◆ INSTRUCTIONS TO FOLLOW: Go through the records and write each one out again exactly.

◆ ENTRIES SUPPLIED:

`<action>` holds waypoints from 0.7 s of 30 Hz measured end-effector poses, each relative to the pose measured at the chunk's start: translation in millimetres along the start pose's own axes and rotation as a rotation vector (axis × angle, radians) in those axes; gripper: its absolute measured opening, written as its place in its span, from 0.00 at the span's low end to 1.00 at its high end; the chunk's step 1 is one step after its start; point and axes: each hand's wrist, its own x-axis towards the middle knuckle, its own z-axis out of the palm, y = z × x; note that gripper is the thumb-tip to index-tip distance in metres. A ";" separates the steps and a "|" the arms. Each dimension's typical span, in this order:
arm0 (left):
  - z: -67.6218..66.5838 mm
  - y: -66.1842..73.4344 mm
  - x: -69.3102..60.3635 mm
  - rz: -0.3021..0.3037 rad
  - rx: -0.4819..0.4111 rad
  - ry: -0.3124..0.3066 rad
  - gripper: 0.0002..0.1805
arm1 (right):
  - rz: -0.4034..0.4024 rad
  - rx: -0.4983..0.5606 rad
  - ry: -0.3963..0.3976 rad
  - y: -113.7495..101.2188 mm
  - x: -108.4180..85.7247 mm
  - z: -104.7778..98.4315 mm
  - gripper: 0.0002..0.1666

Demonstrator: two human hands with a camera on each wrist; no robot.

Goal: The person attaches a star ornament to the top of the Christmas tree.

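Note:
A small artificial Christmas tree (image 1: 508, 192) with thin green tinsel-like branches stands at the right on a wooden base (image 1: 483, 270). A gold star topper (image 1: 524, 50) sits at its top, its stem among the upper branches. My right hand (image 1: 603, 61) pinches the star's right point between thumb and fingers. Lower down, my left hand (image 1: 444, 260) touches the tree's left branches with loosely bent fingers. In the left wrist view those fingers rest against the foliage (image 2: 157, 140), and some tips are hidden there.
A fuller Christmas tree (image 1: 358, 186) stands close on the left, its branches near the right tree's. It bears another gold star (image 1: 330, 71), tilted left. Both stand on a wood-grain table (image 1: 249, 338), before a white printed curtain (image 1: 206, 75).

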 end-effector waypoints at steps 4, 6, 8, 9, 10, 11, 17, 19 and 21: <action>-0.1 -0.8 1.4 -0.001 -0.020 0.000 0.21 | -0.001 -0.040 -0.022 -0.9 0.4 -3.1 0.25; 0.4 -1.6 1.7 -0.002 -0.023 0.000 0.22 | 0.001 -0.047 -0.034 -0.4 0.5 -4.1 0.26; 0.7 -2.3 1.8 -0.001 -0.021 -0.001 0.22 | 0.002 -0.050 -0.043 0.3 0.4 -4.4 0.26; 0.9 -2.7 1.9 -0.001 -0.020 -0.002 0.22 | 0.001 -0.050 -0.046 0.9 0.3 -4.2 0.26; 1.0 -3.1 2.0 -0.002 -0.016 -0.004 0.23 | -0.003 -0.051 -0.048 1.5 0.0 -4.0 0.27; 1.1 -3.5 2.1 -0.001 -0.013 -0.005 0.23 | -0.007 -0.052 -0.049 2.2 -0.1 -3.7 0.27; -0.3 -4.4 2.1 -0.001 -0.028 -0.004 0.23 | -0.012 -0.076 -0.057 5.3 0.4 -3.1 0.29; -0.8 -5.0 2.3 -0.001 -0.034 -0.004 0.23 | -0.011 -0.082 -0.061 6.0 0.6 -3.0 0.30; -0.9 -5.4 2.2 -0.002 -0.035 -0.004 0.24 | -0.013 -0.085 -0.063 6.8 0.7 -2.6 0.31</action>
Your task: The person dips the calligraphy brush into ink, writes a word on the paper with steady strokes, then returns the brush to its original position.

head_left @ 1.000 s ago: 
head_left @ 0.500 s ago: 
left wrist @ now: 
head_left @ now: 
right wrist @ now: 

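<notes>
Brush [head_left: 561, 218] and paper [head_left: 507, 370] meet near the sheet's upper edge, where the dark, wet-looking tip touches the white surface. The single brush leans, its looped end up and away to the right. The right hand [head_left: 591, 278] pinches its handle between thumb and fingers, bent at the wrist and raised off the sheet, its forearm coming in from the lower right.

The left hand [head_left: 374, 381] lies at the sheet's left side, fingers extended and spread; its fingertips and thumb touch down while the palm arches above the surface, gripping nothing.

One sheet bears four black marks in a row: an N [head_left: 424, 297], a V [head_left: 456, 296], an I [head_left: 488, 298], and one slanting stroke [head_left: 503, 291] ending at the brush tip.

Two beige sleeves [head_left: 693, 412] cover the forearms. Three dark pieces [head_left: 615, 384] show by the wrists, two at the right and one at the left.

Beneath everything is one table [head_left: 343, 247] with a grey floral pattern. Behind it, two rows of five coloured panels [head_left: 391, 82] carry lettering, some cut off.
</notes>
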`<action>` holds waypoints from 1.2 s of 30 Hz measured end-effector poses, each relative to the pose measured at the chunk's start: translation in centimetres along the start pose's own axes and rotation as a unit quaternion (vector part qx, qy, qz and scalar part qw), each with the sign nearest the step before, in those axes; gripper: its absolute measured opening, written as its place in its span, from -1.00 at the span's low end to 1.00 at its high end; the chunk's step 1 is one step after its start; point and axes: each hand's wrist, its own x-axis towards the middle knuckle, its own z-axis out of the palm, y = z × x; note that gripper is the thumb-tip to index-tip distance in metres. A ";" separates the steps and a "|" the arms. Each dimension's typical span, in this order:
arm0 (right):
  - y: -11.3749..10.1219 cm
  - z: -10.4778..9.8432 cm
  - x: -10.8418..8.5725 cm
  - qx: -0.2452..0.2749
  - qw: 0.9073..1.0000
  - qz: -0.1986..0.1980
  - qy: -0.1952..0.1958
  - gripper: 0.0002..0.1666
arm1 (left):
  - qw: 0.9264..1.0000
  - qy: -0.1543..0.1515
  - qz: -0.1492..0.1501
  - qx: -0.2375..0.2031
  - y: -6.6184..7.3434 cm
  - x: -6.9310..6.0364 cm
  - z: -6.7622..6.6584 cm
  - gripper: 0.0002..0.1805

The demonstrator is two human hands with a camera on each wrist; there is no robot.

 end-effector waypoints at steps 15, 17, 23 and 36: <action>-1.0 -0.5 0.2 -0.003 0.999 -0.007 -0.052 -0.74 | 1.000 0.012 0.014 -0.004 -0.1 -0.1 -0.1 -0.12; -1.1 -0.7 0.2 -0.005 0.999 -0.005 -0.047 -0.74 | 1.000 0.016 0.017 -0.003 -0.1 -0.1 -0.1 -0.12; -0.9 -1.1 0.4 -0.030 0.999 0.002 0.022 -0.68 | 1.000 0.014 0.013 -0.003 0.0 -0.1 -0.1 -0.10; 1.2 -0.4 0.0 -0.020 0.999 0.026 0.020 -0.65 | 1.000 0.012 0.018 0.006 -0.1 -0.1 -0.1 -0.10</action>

◆ RESULT BELOW:
`<action>` holds waypoints from 0.7 s of 30 Hz measured end-effector poses, each relative to the pose measured at the chunk's start: translation in millimetres along the start pose's own axes and rotation as a rotation vector (axis × angle, radians) in those axes; gripper: its absolute measured opening, written as its place in its span, from 0.00 at the span's low end to 1.00 at its high end; the chunk's step 1 is one step after its start; point and axes: each hand's wrist, its own x-axis towards the middle knuckle, its own z-axis out of the palm, y = z × x; note that gripper is the thumb-tip to index-tip distance in metres. A ";" separates the steps and a "|" the arms. Each dimension's typical span, in this order:
arm0 (left):
  - z: -67.6218..66.5838 mm
  - y: -66.1842..73.4344 mm
  - x: -69.3102..60.3635 mm
  - rz: -0.3021..0.3037 rad
  - rx: -0.4819..0.4111 rad
  - ry: -0.3124..0.3066 rad
  - gripper: 0.0002..0.1805
arm1 (right):
  - rz: -0.4034..0.4024 rad
  - rx: -0.4983..0.5606 rad
  - ry: -0.3963..0.3976 rad
  - y: -113.7495..101.2188 mm
  - x: -108.4180..85.7247 mm
  - z: -104.7778..98.4315 mm
  - gripper: 0.0002..0.1666

Demonstrator: two human hands with a camera on each wrist; no robot.

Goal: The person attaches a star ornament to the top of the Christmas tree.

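Note:
A small artificial Christmas tree (image 1: 508, 192) with thin green tinsel-like branches stands at the right on a wooden base (image 1: 483, 270). A gold star topper (image 1: 524, 50) sits at its top, its stem among the upper branches. My right hand (image 1: 603, 61) pinches the star's right point between thumb and fingers. Lower down, my left hand (image 1: 444, 260) touches the tree's left branches with loosely bent fingers. In the left wrist view those fingers rest against the foliage (image 2: 157, 140), and some tips are hidden there.
A fuller Christmas tree (image 1: 358, 186) stands close on the left, its branches near the right tree's. It bears another gold star (image 1: 330, 71), tilted left. Both stand on a wood-grain table (image 1: 249, 338), before a white printed curtain (image 1: 206, 75).
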
 end-effector waypoints at steps 4, 6, 8, 9, 10, 11, 17, 19 and 21: <action>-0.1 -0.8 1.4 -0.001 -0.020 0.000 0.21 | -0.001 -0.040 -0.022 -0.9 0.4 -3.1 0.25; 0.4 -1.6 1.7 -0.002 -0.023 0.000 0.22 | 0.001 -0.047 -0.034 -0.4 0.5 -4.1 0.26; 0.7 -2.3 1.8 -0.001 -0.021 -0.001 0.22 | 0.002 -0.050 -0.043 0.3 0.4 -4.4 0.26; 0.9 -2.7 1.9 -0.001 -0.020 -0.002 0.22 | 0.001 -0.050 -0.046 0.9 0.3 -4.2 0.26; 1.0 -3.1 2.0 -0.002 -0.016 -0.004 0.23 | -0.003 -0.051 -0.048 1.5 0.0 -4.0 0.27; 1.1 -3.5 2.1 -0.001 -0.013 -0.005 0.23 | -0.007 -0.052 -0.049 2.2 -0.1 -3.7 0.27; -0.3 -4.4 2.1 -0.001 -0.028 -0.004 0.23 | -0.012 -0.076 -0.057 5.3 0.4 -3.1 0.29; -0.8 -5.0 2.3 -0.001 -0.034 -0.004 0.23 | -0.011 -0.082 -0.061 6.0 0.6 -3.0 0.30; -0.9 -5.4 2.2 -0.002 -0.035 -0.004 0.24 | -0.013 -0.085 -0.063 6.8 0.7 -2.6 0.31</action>
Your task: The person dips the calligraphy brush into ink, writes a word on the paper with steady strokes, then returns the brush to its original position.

head_left @ 1.000 s ago: 
head_left @ 0.500 s ago: 
left wrist @ now: 
head_left @ now: 
right wrist @ now: 

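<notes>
Brush [head_left: 561, 218] and paper [head_left: 507, 370] meet near the sheet's upper edge, where the dark, wet-looking tip touches the white surface. The single brush leans, its looped end up and away to the right. The right hand [head_left: 591, 278] pinches its handle between thumb and fingers, bent at the wrist and raised off the sheet, its forearm coming in from the lower right.

The left hand [head_left: 374, 381] lies at the sheet's left side, fingers extended and spread; its fingertips and thumb touch down while the palm arches above the surface, gripping nothing.

One sheet bears four black marks in a row: an N [head_left: 424, 297], a V [head_left: 456, 296], an I [head_left: 488, 298], and one slanting stroke [head_left: 503, 291] ending at the brush tip.

Two beige sleeves [head_left: 693, 412] cover the forearms. Three dark pieces [head_left: 615, 384] show by the wrists, two at the right and one at the left.

Beneath everything is one table [head_left: 343, 247] with a grey floral pattern. Behind it, two rows of five coloured panels [head_left: 391, 82] carry lettering, some cut off.
</notes>
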`<action>` holds waypoints from 1.2 s of 30 Hz measured end-effector poses, each relative to the pose measured at the chunk's start: translation in centimetres along the start pose's own axes and rotation as a unit quaternion (vector part qx, qy, qz and scalar part qw), each with the sign nearest the step before, in those axes; gripper: its absolute measured opening, written as its place in its span, from -1.00 at the span's low end to 1.00 at its high end; the chunk's step 1 is one step after its start; point and axes: each hand's wrist, its own x-axis towards the middle knuckle, its own z-axis out of the palm, y = z × x; note that gripper is the thumb-tip to index-tip distance in metres. A ";" separates the steps and a "|" the arms. Each dimension's typical span, in this order:
arm0 (right):
  - y: -11.3749..10.1219 cm
  - z: -10.4778..9.8432 cm
  - x: -10.8418..8.5725 cm
  - qx: -0.2452..0.2749
  - qw: 0.9073..1.0000
  - qz: -0.1986..0.1980
  - qy: -0.1952..0.1958
  - gripper: 0.0002..0.1666
arm1 (left):
  - qw: 0.9264..1.0000
  - qy: -0.1543..0.1515
  - qz: -0.1492..0.1501
  - qx: -0.2375..0.2031
  - y: -6.6184..7.3434 cm
  - x: -6.9310..6.0364 cm
  - z: -6.7622..6.6584 cm
  - gripper: 0.0002..0.1805

The demonstrator is two human hands with a camera on each wrist; there is no robot.

 end-effector waypoints at steps 15, 17, 23 and 36: <action>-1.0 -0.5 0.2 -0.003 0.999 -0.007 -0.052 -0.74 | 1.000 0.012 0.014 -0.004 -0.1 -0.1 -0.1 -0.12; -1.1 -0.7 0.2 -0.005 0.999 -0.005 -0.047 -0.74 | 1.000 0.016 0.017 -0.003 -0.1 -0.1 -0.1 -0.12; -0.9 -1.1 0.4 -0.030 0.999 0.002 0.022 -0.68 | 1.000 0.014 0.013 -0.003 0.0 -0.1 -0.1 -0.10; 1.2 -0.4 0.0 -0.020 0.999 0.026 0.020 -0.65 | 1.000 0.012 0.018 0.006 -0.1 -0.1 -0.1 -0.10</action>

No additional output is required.